- TASK TO CARRY OUT -
After dropping the pictures, give again exactly the lines of the data from its first line through the line with "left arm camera", which is included as well.

- DATA SHOWN -

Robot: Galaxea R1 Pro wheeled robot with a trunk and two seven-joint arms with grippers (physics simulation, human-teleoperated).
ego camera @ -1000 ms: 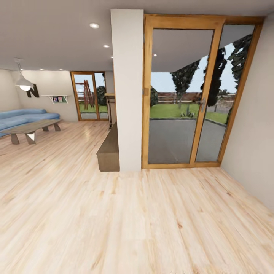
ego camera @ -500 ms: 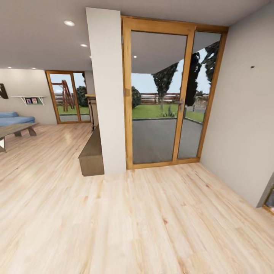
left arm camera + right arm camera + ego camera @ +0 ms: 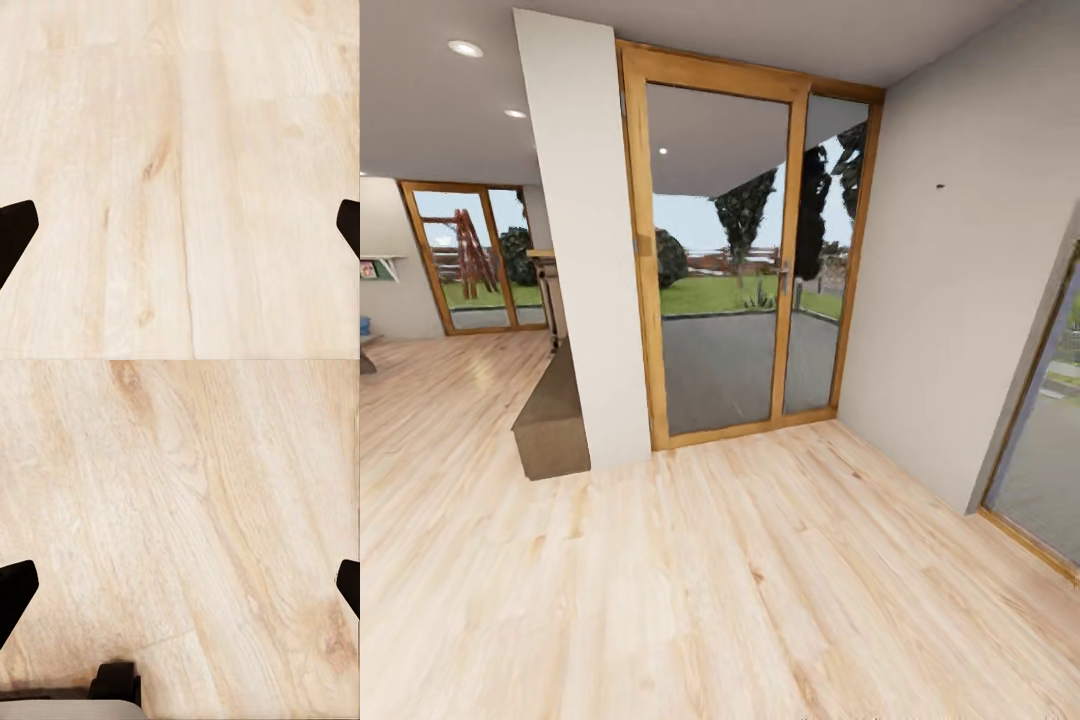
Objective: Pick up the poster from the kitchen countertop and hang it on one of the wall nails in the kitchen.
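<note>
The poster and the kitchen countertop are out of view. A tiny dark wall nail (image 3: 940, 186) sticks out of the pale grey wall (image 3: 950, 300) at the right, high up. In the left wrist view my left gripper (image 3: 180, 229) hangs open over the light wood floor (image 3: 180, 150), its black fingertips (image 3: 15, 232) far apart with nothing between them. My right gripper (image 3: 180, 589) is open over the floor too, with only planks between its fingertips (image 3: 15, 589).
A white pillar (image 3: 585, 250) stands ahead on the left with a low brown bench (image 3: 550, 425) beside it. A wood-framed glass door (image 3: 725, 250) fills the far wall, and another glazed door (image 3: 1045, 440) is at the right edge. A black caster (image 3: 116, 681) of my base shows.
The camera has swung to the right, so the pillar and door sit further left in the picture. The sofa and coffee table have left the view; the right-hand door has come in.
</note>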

- SOLUTION -
Robot: Galaxea R1 Pro wheeled robot with a trunk and two seven-joint arms with grippers (physics simulation, human-teleoperated).
ego camera @ -1000 ms: 
ego camera @ -500 ms: 
left arm camera + right arm camera + ego camera @ +0 ms: 

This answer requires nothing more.